When a line in the material contains the word "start", copy it.
################
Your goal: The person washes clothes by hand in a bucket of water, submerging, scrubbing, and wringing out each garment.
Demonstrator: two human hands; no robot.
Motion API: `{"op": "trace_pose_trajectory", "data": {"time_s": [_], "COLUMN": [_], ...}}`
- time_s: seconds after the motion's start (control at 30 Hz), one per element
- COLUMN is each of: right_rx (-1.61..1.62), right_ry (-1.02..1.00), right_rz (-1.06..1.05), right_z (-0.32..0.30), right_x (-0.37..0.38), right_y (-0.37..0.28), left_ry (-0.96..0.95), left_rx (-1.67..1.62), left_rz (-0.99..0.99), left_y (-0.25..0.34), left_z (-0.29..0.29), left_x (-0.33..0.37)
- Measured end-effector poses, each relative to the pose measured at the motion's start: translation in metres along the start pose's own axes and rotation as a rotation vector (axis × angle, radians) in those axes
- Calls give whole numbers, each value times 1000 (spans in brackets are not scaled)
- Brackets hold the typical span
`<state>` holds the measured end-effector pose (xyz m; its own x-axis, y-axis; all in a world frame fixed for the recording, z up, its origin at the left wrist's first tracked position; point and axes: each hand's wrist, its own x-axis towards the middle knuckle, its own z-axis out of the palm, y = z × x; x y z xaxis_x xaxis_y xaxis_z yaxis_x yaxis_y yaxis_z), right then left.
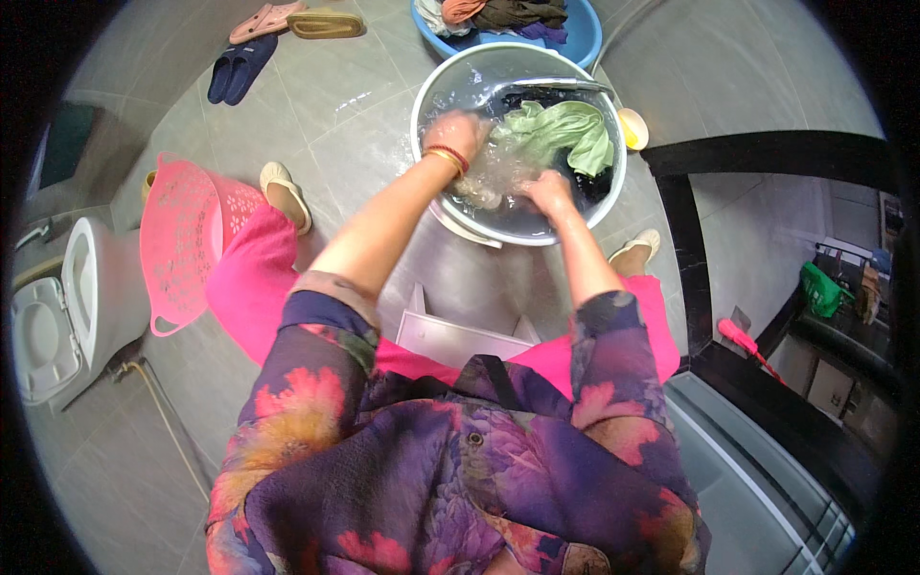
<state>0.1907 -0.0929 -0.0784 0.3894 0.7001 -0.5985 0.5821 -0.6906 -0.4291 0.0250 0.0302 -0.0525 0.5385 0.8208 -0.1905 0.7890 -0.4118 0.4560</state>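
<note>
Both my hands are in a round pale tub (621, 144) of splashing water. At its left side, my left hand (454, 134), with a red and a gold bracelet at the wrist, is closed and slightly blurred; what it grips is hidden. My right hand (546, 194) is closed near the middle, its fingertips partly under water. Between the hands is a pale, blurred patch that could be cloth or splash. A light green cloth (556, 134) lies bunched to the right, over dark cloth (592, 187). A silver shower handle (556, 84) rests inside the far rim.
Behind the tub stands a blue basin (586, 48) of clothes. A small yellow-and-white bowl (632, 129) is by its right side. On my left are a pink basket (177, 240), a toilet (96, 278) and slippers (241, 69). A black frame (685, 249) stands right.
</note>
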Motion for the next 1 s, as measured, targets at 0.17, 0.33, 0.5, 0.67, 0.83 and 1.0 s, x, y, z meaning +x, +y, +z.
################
**ANSWER AREA:**
- time_s: seconds after the motion's start (control at 30 Hz), one per element
- Measured end-effector poses, each relative to the pose measured at the motion's start: translation in metres along the start pose's own axes and rotation as a rotation vector (axis × angle, radians) in those axes

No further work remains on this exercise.